→ What to do
Check each line of the entries below for the string "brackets"; copy every line where it appears.
##### Task material #####
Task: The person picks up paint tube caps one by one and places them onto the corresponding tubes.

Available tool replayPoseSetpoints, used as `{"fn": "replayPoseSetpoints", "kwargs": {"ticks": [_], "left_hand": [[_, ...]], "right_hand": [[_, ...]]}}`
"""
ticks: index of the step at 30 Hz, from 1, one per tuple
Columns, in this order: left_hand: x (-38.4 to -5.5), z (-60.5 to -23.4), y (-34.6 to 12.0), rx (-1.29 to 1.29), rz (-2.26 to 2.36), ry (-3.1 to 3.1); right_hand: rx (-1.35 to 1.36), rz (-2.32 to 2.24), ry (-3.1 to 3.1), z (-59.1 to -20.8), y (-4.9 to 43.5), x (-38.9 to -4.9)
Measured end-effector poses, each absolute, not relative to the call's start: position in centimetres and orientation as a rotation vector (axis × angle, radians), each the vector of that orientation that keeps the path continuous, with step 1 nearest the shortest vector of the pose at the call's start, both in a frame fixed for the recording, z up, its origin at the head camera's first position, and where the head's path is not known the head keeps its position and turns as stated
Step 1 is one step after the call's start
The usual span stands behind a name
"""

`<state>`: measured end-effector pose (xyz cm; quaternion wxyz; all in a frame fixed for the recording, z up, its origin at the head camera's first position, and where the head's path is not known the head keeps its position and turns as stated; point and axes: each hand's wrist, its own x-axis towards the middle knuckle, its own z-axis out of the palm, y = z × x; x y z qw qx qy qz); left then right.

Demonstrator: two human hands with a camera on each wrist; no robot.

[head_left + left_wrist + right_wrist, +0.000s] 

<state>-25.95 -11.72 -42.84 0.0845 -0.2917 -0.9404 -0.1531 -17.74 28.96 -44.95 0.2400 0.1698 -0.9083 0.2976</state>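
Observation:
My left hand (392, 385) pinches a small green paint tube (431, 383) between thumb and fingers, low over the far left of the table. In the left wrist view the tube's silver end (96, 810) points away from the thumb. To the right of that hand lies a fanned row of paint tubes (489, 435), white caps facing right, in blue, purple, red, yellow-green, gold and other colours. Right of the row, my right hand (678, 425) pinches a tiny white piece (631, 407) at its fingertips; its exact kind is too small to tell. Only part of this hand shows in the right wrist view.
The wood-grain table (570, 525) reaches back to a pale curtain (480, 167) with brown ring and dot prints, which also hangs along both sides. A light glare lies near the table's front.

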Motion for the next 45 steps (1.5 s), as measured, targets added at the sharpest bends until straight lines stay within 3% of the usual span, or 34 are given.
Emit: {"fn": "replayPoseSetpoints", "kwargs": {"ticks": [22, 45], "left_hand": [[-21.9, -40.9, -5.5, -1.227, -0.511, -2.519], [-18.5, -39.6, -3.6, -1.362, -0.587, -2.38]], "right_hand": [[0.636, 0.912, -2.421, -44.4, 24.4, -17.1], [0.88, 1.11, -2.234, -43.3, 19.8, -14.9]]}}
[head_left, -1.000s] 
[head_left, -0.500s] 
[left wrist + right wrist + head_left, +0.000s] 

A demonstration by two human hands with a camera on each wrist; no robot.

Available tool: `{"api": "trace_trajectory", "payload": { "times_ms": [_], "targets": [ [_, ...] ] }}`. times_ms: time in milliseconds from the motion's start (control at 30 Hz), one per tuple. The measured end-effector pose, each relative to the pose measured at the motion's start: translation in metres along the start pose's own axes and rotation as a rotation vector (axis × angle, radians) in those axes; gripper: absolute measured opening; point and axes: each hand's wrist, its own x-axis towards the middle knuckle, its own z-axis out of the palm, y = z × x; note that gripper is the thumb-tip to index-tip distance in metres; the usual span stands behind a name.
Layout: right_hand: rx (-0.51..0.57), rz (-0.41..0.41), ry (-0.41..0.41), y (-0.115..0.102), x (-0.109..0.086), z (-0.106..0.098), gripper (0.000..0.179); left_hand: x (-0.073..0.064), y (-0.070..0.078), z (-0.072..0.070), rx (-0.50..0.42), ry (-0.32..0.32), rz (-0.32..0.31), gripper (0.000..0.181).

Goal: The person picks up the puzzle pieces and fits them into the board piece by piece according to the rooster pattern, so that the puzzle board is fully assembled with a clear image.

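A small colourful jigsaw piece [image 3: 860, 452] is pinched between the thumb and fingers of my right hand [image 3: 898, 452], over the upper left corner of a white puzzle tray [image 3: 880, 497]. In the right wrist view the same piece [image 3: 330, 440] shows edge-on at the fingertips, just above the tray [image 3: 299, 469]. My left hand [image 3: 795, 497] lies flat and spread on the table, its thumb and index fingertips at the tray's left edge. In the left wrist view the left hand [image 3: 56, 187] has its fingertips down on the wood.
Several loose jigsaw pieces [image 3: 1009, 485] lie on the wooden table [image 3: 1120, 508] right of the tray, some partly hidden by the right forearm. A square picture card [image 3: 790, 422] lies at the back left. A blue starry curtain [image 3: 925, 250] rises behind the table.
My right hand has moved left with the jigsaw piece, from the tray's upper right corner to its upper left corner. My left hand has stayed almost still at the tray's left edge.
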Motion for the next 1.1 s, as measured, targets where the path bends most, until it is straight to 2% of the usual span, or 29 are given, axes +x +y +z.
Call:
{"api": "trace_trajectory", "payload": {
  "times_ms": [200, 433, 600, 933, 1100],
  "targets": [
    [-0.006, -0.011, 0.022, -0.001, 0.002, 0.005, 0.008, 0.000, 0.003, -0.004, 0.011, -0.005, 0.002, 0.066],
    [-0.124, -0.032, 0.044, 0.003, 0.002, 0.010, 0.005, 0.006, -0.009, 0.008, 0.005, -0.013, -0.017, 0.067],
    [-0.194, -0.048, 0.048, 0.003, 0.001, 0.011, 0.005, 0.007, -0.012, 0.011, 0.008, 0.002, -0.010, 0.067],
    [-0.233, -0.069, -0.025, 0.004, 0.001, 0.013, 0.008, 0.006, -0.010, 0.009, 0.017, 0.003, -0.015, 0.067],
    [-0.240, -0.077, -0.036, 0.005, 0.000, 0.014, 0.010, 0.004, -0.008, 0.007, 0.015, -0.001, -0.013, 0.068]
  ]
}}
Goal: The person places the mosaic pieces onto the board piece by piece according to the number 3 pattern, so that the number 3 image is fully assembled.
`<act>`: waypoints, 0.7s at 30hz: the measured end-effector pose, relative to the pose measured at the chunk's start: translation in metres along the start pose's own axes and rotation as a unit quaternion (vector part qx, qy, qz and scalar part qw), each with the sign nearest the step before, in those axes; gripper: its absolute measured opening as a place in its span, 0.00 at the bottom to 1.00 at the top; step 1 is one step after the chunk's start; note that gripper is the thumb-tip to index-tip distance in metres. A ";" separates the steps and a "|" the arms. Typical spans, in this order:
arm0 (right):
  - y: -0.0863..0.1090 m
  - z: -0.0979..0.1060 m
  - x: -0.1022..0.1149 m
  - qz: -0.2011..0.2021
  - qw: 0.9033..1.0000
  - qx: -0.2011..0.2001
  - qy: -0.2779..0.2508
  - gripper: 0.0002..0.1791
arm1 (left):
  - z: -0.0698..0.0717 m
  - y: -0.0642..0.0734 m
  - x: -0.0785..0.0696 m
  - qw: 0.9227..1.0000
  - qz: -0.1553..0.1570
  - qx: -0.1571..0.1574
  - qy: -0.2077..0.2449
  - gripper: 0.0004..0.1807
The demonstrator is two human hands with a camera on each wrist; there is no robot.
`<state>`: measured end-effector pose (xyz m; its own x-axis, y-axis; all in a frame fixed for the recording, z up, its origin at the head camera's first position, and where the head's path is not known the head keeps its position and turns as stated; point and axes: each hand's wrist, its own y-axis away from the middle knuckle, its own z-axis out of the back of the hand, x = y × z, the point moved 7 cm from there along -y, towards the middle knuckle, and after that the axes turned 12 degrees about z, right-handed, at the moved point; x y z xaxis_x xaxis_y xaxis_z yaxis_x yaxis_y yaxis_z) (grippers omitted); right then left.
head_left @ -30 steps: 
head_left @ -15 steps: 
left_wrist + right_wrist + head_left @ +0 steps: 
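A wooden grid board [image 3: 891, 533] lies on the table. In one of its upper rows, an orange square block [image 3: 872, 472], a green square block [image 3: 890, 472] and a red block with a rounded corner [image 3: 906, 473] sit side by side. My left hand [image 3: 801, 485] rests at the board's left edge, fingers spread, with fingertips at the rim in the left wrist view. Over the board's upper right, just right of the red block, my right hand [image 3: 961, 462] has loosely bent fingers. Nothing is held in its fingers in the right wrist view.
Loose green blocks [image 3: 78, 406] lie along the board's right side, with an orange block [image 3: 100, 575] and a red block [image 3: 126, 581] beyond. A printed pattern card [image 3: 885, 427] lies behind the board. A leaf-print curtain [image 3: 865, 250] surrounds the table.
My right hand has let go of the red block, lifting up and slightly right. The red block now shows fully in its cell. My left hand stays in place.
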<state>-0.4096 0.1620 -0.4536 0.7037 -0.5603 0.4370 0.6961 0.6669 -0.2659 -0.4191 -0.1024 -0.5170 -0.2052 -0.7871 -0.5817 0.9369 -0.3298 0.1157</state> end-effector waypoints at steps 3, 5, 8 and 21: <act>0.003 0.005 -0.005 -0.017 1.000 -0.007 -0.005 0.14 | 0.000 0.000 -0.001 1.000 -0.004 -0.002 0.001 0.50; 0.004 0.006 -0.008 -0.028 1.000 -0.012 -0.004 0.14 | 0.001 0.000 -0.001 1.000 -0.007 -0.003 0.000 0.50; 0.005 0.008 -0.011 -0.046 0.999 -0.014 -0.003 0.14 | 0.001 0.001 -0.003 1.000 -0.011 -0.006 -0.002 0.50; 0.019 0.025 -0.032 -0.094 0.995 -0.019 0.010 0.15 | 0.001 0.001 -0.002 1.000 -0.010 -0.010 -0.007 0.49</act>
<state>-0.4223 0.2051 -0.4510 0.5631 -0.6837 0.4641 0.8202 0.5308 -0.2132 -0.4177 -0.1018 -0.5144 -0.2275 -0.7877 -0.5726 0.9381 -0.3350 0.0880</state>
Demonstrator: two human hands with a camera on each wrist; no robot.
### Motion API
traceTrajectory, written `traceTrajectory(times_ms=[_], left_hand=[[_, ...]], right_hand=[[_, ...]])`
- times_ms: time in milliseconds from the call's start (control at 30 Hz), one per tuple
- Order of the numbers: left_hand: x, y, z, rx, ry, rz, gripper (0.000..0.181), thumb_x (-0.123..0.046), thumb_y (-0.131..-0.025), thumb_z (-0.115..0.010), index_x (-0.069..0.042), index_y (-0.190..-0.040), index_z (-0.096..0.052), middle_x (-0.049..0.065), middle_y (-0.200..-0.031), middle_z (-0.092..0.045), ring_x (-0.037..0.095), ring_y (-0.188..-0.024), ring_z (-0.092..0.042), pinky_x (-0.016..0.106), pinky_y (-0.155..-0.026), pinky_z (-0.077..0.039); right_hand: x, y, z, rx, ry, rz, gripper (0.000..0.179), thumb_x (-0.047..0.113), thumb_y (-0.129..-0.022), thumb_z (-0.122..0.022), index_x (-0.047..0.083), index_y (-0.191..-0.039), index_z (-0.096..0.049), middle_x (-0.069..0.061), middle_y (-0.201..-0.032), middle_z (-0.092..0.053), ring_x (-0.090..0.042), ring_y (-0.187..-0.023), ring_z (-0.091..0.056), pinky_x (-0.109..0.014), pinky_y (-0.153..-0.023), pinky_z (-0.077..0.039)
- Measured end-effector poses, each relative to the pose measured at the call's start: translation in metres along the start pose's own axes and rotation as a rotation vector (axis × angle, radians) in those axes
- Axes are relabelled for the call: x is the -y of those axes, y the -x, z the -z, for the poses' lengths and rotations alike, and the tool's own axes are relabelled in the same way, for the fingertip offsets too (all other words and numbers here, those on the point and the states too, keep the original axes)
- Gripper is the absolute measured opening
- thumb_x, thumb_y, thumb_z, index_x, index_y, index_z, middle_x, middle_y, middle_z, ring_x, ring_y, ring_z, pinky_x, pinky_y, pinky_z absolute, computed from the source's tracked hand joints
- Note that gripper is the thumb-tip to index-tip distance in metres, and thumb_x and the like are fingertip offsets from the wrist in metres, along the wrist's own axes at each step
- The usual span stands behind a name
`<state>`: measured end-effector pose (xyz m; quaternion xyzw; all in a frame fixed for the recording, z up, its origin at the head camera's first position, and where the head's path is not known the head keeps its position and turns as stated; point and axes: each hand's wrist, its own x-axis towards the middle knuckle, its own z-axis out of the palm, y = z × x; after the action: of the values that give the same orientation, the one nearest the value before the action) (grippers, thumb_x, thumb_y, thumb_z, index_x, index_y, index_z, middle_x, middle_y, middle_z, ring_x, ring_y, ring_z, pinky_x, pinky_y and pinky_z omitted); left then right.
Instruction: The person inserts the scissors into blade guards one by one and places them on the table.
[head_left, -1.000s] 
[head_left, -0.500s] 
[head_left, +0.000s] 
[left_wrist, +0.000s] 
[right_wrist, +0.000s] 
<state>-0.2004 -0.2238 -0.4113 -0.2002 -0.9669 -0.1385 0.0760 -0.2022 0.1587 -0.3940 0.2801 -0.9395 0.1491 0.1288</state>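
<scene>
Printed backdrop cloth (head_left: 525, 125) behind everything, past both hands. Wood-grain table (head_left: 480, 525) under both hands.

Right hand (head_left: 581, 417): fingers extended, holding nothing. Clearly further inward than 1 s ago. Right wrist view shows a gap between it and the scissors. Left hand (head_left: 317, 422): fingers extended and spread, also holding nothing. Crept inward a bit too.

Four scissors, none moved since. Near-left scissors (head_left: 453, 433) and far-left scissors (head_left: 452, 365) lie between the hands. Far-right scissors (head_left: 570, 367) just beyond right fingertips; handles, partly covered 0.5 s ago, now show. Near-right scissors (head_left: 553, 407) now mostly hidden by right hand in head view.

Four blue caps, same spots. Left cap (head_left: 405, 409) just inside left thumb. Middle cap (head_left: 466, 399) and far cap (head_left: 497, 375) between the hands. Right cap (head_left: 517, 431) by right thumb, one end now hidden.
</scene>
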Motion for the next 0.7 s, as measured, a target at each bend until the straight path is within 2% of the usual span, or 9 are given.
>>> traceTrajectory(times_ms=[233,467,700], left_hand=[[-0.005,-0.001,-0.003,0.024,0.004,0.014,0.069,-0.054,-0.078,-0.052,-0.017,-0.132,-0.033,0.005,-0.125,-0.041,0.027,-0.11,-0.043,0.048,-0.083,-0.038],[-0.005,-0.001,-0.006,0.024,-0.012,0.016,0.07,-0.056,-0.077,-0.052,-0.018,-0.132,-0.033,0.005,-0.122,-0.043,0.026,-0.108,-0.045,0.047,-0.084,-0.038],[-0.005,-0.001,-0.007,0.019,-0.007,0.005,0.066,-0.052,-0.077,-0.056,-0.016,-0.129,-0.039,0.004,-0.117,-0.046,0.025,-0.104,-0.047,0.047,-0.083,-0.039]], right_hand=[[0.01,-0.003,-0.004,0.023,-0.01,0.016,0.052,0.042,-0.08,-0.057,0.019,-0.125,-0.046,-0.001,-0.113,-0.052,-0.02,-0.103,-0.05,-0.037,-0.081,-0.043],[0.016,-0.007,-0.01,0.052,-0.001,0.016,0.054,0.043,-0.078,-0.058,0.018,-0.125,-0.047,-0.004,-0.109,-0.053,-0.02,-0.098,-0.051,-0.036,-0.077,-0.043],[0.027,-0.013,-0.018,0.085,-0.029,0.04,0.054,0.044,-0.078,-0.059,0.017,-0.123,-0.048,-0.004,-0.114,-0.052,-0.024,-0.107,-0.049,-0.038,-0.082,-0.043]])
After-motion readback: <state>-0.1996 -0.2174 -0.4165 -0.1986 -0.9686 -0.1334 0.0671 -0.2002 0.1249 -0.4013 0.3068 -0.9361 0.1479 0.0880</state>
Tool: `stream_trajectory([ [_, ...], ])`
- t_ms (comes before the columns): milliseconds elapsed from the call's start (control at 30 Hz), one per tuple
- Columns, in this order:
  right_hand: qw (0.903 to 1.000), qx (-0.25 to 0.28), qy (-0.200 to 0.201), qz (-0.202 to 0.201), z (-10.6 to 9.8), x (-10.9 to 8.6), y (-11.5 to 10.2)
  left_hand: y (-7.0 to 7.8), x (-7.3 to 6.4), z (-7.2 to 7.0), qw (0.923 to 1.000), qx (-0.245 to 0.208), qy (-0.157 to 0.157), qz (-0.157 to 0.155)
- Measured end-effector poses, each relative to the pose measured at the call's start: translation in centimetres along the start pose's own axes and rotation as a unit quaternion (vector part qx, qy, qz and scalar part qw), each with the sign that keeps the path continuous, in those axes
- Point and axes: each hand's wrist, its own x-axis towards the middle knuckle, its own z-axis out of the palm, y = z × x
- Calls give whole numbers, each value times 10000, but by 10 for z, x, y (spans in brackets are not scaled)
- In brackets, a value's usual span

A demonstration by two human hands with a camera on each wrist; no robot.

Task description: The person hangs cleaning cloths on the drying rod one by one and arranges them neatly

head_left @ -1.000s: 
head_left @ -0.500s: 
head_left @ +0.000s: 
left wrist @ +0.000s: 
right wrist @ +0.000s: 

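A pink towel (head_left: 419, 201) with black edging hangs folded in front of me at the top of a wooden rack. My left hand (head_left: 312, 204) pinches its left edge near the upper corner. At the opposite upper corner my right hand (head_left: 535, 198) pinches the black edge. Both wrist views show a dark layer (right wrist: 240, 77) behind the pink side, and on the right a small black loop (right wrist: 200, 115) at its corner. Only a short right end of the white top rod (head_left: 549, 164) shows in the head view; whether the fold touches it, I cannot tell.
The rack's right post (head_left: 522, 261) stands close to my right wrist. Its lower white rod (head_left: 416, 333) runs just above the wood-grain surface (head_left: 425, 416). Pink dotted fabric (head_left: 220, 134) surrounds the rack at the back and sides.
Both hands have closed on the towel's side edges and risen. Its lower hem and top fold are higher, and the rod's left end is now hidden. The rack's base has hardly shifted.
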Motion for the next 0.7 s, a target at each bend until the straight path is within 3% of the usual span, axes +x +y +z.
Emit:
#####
→ Result of this exercise
- Calls give whole numbers, each value times 10000, but by 10 for z, x, y (spans in brackets are not scaled)
- In brackets, a value's usual span

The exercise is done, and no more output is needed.